MEDIABBC.co.id, PALEMBANG, —
Di tengah hiruk pikuk modernisasi dan keberagaman budaya di Sumatera Selatan, Ikatan Keluarga Besar Banyuwangi (IKAWANGI) Sumsel menegaskan eksistensinya melalui perayaan Hari Ulang Tahun ke-5 dengan menggelar pagelaran seni budaya khas Banyuwangi di jantung Palembang, tepatnya di Jakabaring OPI Convention Hall, Kabupaten Banyuasin, Minggu (21/09/2025).
Acara yang meriah ini menghadirkan 108 penari yang datang dari berbagai daerah, termasuk Banyuwangi dan Sumatera Selatan sendiri. Nuansa kultural yang kuat langsung terasa sejak awal acara, memperlihatkan harmonisasi budaya lokal Sumsel dengan akar tradisi masyarakat Banyuwangi yang merantau.

Ketua IKAWANGI Sumsel, H. Suroso, S.E., dalam sambutannya menyampaikan bahwa peringatan HUT ke-5 ini bukan sekadar seremonial, melainkan bentuk kerinduan kolektif warga Banyuwangi yang kini menetap di perantauan.
“Ini adalah cara kami mengobati rindu terhadap kampung halaman. Lewat seni dan budaya, kami ingin menyatukan kembali saudara-saudara Banyuwangi di perantauan,” ujar Suroso kepada awak media.
Ia menegaskan, IKAWANGI bukanlah organisasi politik atau organisasi bisnis. “Kami hanya fokus pada kegiatan sosial dan pelestarian budaya,” tambahnya.
Pagelaran budaya tersebut juga dihadiri oleh tokoh-tokoh penting, di antaranya Basyarudin Ahmad, Asisten II Bidang Ekonomi, Keuangan, dan Pembangunan Pemprov Sumsel, yang hadir mewakili Gubernur Sumsel H. Herman Deru.
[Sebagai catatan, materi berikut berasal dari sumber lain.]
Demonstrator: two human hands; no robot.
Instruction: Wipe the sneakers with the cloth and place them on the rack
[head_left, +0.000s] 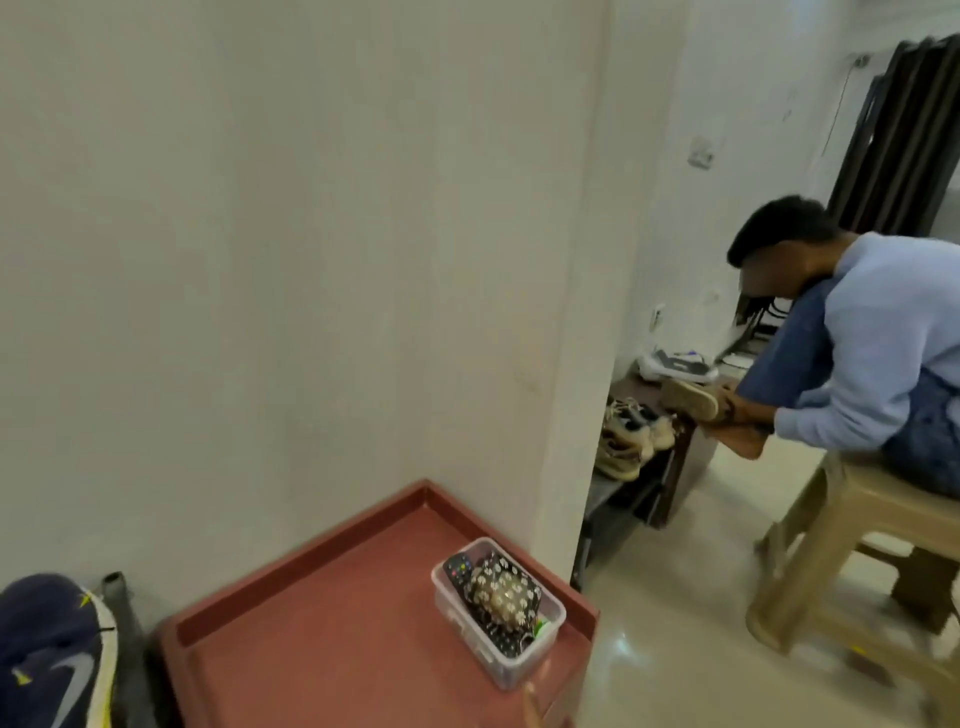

Hadir pula Dr. Hj. RA Anita Noeringhati, mantan Ketua DPRD Provinsi Sumsel sekaligus Pembina IKAWANGI Sumsel, serta sejumlah pengurus dan anggota IKAWANGI dari berbagai daerah seperti Bandung, Jakarta, Jambi, Lampung, hingga Riau.
Dalam sambutannya, para tokoh menyampaikan apresiasi atas kontribusi IKAWANGI dalam memperkaya khazanah budaya di Sumsel serta memperkuat ikatan sosial lintas daerah.
Suroso juga menekankan pentingnya berbaur dengan budaya lokal tanpa melupakan akar tradisi. Ia menyebut bahwa anggota IKAWANGI telah menyebar di tujuh kabupaten di Sumsel, menjalin hubungan erat dengan masyarakat setempat.
“Sumatera Selatan adalah tumpah darah kami, tapi kampung halaman kami tetap Banyuwangi. Dengan semboyan ‘Riko dulur isun, isun dulur riko – kita saudara selamanya’, kami akan terus menjaga persaudaraan dan silaturahmi,” tegasnya.
Senada dengan itu, Edwin selaku Penasehat IKAWANGI Sumsel menambahkan bahwa kekuatan utama komunitas ini terletak pada soliditas dan komitmen dalam menjaga nilai-nilai persaudaraan.
“Selama kita saling mengingat asal-usul dan budaya kita, maka IKAWANGI akan tetap menjadi rumah bagi siapa saja yang merindukan Banyuwangi,” tutupnya.(H Rizal).